Probably not even that much. The torque to turn the payload would have an equal and opposite torque reacted into the envelope and its structure. Angular acceleration = torque / moment of inertia. I suspect that the envelope has a much larger moment of inertia than the payload, and if so its acceleration would be pretty small.

And if that were a concern, a reactionless design (misnomer; there's always a reaction, the reaction just goes elsewhere) isn't that complex. I'd just be surprised they'd accept the added weight penalty.

BTW, everyone seems to be wondering why they'd use a balloon when they have satellites. If it's purely for imagery, that's a fair question, but there are other things that might be better sensed from a slow moving balloon at a lower altitude, like radiation.
 
Generally, if you're going to try to listen in on someone else's transmission, you need an antenna at least as big as the one that the other guy's use to receive the same signal.


Not necessarily. Consider range and inverse square law. If you're intercepting a signal intended for someone hundreds of miles away but you're only 60,000 feet away, you'd hear the transmitter easily, even if the transmission were using a directional antenna.

But I sorta doubt that's the purpose. The DoD has apparently known about similar balloons before, and stayed quiet about it. Likely they were confident they could prevent the ballons from seeing or hearing certain things, and perhaps they could control what it did sense.
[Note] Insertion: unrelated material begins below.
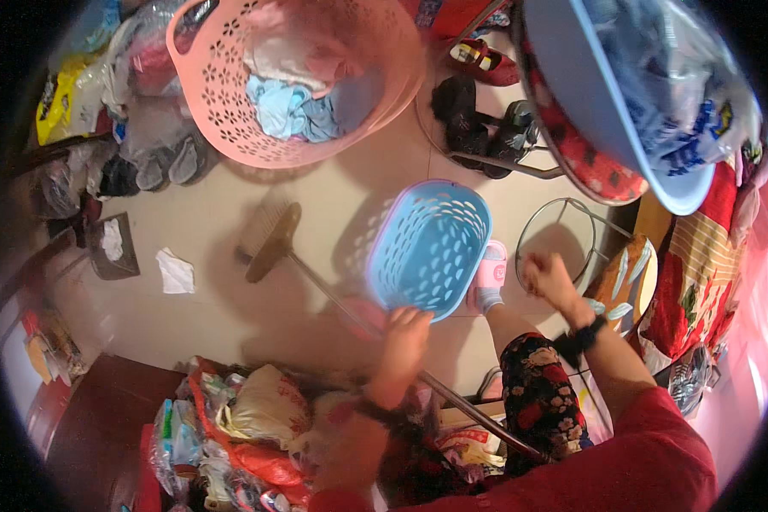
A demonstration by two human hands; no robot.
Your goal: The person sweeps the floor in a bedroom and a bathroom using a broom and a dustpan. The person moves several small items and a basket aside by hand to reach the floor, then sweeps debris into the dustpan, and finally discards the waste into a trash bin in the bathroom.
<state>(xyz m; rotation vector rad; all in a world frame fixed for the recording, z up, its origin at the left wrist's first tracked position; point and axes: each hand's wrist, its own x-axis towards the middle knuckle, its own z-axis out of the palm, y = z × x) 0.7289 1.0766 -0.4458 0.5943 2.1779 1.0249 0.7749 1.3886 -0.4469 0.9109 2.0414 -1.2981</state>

It's a pretty complex game and difficult to know the truth.
 
Winnie the Pooh is a really nice touch for that graphic. It's the meme for Xi Jinping, and it annoys him so much that the phrase for Winnie the Pooh has actually been blocked on social media in China for five years already.

iu
 
Winnie the Pooh is a really nice touch for that graphic. It's the meme for Xi Jinping, and it annoys him so much that the phrase for Winnie the Pooh has actually been blocked on social media in China for five years already.

iu

Bingo, we're firing for effect now. We're all hands on deck over on Team DoD meme factory. The insta pages are going viral as we speak. :D
 
Winnie the Pooh is a really nice touch for that graphic. It's the meme for Xi Jinping, and it annoys him so much that the phrase for Winnie the Pooh has actually been blocked on social media in China for five years already.

iu
I forgot about about the Pooh thing in China. Someone has an eye for detail, lining up the stars properly on the patch.
 
I forgot about about the Pooh thing in China. Someone has an eye for detail, lining up the stars properly on the patch.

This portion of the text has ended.